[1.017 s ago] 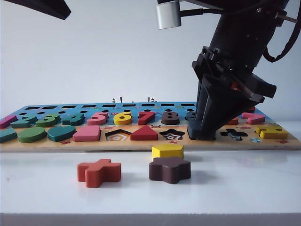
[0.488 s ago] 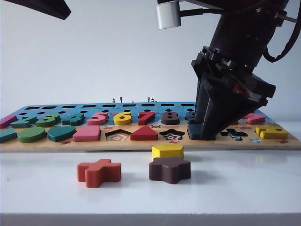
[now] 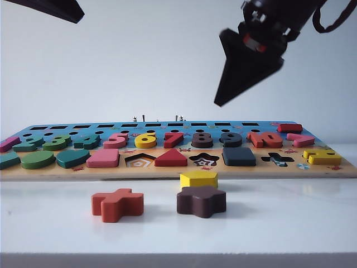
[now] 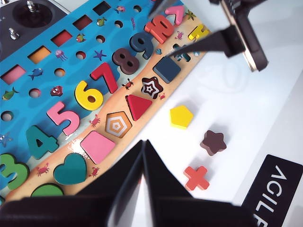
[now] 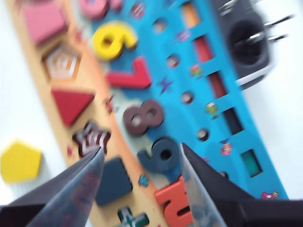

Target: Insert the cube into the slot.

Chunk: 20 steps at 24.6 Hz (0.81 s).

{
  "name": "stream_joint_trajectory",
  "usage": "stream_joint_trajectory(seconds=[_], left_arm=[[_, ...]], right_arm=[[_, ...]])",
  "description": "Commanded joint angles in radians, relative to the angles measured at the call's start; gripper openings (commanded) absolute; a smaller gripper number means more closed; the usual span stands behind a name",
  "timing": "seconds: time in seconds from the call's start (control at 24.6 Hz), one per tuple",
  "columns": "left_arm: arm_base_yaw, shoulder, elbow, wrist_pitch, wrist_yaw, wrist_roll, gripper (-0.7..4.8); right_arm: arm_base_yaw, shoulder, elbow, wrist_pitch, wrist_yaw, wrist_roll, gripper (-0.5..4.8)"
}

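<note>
The dark navy cube (image 3: 239,157) lies flat in the square slot of the wooden puzzle board (image 3: 178,171), between the star cut-out and the cross cut-out. It fills the slot, so the slot's floor is hidden. The cube also shows in the left wrist view (image 4: 166,69) and, blurred, in the right wrist view (image 5: 113,181). My right gripper (image 3: 218,102) hangs well above the cube, open and empty (image 5: 141,147); one of its fingers (image 4: 208,42) crosses the left wrist view. My left gripper (image 4: 143,142) is shut on nothing, high over the board's near edge, far from the cube.
Three loose pieces lie on the white table in front of the board: a yellow block (image 3: 199,178), a dark brown star (image 3: 201,201) and an orange cross (image 3: 117,204). The star cut-out (image 3: 204,159) and cross cut-out (image 3: 277,159) stand empty. A black box (image 4: 33,14) sits behind the board.
My right gripper opened, let go of the cube and rose up away from the board. The cube stayed in the slot. The left arm has not moved.
</note>
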Motion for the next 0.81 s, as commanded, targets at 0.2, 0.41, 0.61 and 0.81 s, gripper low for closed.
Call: stream_joint_trajectory(seconds=[0.2, 0.41, 0.61, 0.81], left_arm=[[0.000, -0.001, 0.003, 0.014, 0.005, 0.001, 0.20], [0.000, -0.007, 0.003, 0.015, 0.005, 0.001, 0.20], [0.000, -0.021, 0.002, 0.021, 0.004, 0.001, 0.20], [0.000, -0.045, -0.030, 0.037, 0.004, 0.003, 0.20]], right_arm=[[-0.016, -0.119, 0.001, 0.165, -0.005, 0.253, 2.93], [-0.103, -0.180, -0.023, 0.176, -0.005, 0.335, 2.93], [-0.198, -0.283, -0.135, 0.260, -0.058, 0.426, 2.93], [-0.284, -0.426, -0.256, 0.306, -0.121, 0.426, 2.93]])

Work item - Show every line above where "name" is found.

Output for this task -
  "name": "stream_joint_trajectory",
  "description": "Commanded joint angles in radians, relative to the angles measured at the call's start; gripper openings (commanded) absolute; a smaller gripper number means more closed; the usual span stands behind a name",

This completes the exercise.